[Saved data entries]
::::::

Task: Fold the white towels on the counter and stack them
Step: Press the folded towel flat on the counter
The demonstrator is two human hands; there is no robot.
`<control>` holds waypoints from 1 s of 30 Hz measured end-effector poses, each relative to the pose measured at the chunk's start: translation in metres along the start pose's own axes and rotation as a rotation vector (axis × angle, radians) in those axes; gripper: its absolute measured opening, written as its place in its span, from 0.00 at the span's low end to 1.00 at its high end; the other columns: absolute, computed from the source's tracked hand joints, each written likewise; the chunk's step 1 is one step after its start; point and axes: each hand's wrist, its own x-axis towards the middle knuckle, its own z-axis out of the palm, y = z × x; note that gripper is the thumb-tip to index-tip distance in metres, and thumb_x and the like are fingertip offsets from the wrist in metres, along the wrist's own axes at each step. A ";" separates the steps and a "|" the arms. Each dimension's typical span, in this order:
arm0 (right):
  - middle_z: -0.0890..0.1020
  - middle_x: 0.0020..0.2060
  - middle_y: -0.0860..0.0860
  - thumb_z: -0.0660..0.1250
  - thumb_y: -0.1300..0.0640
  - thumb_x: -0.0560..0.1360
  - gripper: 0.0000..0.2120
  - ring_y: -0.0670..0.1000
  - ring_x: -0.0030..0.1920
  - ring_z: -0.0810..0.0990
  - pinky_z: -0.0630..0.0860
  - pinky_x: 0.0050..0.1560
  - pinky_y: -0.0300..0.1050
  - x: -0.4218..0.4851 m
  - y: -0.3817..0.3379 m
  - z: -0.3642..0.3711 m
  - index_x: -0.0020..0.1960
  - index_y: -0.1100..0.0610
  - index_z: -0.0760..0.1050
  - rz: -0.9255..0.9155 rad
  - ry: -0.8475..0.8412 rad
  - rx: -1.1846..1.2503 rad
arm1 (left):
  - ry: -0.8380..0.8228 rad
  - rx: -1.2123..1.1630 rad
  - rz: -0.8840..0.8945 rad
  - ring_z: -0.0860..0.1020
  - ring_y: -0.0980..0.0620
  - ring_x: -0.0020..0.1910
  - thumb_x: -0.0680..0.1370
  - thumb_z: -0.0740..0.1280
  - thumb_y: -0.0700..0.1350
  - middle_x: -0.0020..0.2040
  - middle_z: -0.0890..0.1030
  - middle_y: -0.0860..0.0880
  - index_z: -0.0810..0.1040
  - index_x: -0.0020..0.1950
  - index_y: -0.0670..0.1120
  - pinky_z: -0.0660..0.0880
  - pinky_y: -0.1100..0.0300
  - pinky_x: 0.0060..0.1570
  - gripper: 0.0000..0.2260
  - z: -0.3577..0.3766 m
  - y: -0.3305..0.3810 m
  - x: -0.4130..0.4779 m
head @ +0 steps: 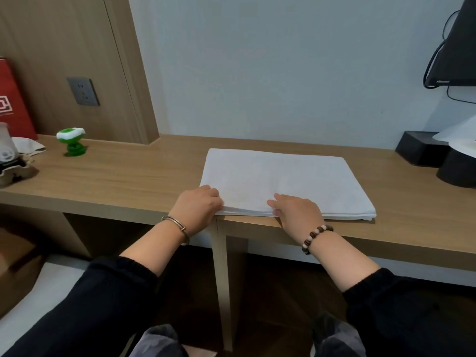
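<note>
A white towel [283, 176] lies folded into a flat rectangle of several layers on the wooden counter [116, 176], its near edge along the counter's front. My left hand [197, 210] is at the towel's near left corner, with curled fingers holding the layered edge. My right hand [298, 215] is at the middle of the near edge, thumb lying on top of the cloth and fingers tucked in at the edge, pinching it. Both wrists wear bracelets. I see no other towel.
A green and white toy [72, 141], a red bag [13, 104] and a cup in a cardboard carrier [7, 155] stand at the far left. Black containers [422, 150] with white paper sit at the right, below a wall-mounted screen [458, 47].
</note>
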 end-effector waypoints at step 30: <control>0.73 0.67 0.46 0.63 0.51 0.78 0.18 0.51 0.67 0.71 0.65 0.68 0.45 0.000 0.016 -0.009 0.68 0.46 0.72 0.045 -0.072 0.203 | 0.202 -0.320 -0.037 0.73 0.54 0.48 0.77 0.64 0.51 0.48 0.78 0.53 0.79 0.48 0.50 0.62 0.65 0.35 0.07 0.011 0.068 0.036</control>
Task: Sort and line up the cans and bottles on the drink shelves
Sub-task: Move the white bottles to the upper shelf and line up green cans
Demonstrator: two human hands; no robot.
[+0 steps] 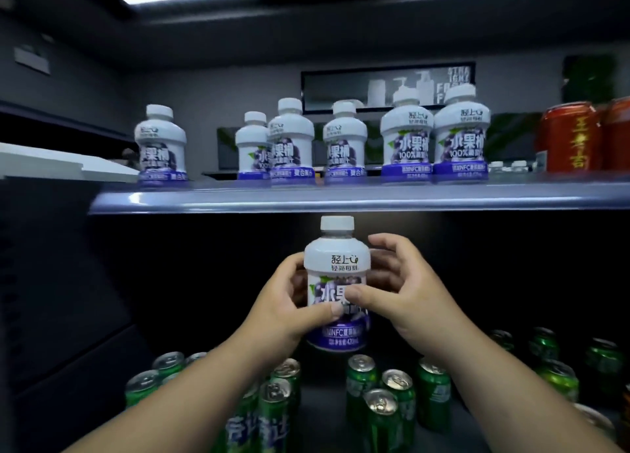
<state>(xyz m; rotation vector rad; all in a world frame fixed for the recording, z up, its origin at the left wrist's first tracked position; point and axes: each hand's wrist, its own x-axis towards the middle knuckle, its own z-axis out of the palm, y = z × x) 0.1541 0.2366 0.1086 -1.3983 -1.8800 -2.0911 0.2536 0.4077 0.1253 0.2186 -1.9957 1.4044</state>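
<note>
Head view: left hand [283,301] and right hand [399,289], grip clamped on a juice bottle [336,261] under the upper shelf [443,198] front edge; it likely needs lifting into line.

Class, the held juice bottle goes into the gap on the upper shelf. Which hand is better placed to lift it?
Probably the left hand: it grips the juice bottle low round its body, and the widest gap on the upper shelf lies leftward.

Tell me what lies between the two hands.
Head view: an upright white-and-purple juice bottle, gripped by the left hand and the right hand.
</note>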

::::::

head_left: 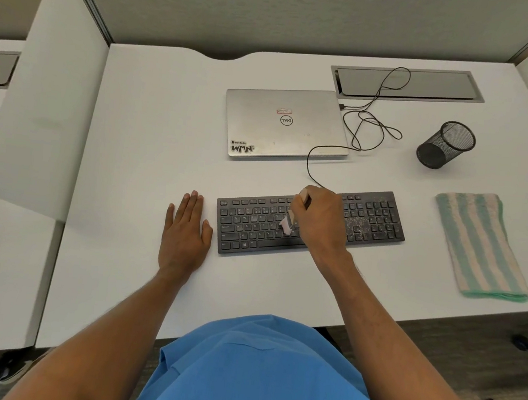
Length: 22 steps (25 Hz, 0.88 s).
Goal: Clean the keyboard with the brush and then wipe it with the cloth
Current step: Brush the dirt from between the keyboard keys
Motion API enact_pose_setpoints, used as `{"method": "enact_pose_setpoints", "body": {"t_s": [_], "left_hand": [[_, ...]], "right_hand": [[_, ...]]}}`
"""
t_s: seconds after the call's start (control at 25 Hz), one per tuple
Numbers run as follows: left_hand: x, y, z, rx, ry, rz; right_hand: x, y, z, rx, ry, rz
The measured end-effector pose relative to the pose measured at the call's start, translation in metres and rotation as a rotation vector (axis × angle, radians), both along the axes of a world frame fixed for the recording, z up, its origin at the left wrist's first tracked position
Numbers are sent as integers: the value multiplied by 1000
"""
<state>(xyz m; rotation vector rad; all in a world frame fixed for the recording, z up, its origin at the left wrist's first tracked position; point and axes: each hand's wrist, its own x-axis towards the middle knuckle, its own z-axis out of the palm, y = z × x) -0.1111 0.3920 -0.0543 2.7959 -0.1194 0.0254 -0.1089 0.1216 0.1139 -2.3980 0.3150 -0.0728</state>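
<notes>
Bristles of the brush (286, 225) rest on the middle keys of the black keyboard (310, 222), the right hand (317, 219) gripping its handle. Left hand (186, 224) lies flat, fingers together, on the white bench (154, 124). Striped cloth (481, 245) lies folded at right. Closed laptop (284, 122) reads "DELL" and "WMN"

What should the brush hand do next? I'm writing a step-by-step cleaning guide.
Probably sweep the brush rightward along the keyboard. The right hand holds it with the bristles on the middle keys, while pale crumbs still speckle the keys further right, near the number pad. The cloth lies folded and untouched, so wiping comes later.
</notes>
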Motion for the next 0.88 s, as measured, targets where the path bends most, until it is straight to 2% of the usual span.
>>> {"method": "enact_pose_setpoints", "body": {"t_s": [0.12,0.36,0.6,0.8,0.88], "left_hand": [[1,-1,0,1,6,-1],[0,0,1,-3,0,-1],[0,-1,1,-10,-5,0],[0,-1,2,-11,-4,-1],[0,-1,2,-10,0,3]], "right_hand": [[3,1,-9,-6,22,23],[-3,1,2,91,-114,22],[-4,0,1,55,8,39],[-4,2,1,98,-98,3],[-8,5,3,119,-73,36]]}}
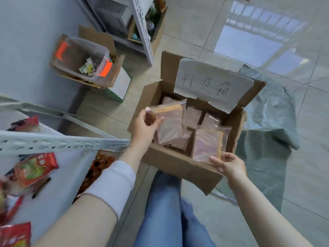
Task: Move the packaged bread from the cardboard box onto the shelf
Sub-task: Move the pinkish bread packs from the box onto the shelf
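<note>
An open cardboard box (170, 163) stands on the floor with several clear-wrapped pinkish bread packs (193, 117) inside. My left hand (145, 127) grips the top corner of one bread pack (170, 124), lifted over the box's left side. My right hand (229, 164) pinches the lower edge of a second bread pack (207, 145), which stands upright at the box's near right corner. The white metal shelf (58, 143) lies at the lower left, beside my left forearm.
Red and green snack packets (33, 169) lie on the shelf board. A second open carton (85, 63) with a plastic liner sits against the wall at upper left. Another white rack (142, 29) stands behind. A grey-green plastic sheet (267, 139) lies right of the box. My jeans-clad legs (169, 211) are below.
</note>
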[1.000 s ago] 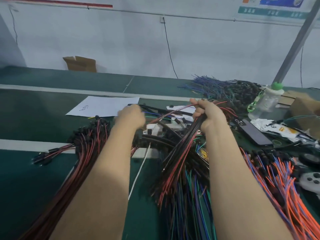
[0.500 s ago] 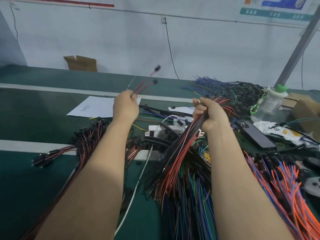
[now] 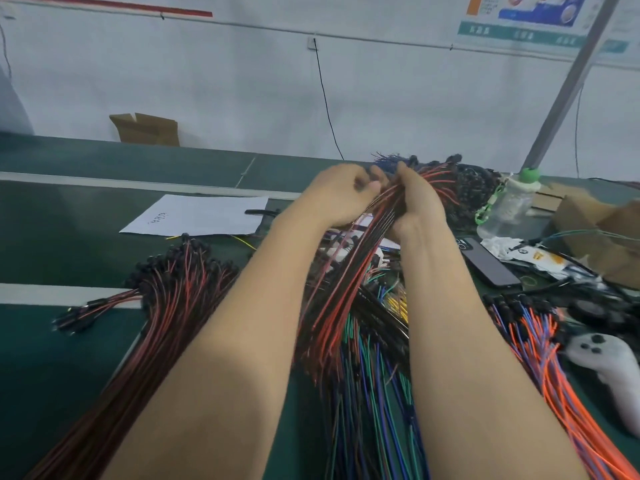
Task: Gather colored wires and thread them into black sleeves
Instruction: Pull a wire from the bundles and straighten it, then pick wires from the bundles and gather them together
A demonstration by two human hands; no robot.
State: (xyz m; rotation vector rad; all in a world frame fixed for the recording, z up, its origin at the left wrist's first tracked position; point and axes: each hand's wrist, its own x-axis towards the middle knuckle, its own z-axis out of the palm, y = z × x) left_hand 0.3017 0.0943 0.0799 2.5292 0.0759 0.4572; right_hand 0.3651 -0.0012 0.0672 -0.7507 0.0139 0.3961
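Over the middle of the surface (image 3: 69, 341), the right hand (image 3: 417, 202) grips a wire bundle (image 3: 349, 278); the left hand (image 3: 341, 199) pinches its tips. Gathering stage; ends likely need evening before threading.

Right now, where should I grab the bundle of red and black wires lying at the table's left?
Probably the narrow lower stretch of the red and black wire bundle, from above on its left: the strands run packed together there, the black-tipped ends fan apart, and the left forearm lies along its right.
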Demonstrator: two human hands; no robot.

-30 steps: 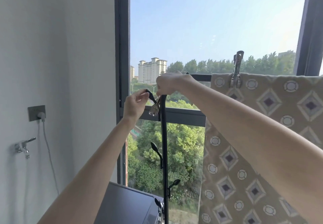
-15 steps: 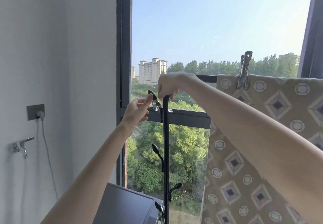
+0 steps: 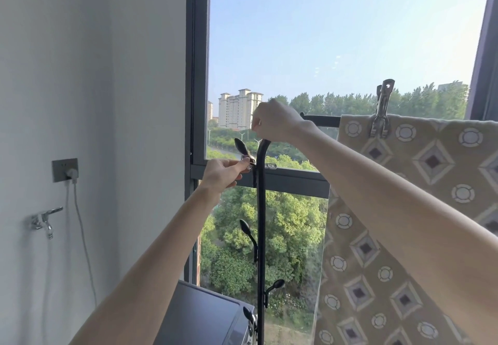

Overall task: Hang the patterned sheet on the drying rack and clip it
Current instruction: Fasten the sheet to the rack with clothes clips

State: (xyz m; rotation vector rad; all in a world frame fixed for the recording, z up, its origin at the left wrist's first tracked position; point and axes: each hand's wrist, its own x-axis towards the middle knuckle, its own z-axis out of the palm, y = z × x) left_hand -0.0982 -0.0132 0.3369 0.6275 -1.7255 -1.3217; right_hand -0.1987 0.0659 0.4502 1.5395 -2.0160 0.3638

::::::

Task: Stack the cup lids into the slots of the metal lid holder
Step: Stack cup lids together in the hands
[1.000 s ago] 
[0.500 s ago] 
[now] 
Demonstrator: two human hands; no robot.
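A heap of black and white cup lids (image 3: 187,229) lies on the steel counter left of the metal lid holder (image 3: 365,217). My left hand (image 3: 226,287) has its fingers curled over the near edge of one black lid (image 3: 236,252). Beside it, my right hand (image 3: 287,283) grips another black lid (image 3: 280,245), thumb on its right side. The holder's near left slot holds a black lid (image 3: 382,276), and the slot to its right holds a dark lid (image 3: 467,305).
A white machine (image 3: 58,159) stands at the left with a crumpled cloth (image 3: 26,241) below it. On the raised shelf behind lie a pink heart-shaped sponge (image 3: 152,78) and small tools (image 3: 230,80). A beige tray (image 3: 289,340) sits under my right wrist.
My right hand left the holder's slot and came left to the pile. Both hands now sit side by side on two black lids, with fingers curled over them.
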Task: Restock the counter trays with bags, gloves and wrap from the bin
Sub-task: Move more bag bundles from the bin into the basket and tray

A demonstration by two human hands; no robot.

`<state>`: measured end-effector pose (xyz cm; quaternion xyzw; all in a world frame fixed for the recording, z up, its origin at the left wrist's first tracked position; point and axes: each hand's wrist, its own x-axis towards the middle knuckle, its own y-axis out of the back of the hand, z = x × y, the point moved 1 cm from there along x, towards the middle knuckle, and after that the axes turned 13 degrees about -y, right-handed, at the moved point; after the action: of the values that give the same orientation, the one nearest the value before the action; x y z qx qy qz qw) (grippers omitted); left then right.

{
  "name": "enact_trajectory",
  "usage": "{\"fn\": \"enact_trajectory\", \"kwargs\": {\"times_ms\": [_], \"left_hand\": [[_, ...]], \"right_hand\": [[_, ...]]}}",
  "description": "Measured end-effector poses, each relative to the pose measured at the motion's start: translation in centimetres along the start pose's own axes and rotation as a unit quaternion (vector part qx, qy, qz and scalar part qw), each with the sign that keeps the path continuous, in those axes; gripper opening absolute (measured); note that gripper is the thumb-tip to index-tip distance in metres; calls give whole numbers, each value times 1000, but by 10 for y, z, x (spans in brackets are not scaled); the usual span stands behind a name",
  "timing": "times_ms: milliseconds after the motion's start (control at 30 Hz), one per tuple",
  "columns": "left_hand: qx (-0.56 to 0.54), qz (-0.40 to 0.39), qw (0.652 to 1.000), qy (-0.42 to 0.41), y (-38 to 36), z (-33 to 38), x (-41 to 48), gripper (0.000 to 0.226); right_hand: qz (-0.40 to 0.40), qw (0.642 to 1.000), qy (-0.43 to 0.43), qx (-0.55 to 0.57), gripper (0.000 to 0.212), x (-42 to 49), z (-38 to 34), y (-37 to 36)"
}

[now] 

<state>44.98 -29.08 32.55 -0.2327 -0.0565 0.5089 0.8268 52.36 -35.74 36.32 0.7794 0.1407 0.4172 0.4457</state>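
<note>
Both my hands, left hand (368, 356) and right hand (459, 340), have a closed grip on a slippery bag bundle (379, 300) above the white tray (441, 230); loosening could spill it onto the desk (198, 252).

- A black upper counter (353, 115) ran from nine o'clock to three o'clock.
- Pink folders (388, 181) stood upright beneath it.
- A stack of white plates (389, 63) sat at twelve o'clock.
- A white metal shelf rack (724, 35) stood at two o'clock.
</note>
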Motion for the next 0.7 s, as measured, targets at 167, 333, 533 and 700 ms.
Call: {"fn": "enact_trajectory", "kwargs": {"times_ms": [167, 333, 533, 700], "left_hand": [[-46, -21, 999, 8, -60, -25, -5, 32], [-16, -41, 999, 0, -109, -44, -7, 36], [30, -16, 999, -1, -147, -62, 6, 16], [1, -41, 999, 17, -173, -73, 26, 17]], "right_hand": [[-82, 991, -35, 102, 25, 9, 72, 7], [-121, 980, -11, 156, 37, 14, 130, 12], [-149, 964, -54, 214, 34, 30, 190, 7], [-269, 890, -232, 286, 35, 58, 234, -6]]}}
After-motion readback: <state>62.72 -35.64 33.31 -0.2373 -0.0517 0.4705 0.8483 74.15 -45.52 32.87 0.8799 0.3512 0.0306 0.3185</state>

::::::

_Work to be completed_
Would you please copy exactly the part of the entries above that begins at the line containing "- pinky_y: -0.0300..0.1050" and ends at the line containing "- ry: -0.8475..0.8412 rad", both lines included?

_Your solution_
  - pinky_y: -0.0300..0.1050
  - x: -0.4218..0.4851 m
  - y: -0.3817..0.3379 m
  - z: -0.3642..0.3711 m
  - index_x: -0.0020..0.1960
  - index_y: -0.1100..0.0610
  - index_z: -0.0760..0.1050
  - rz: -0.9255..0.9155 rad
  - ry: -0.8475..0.8412 rad

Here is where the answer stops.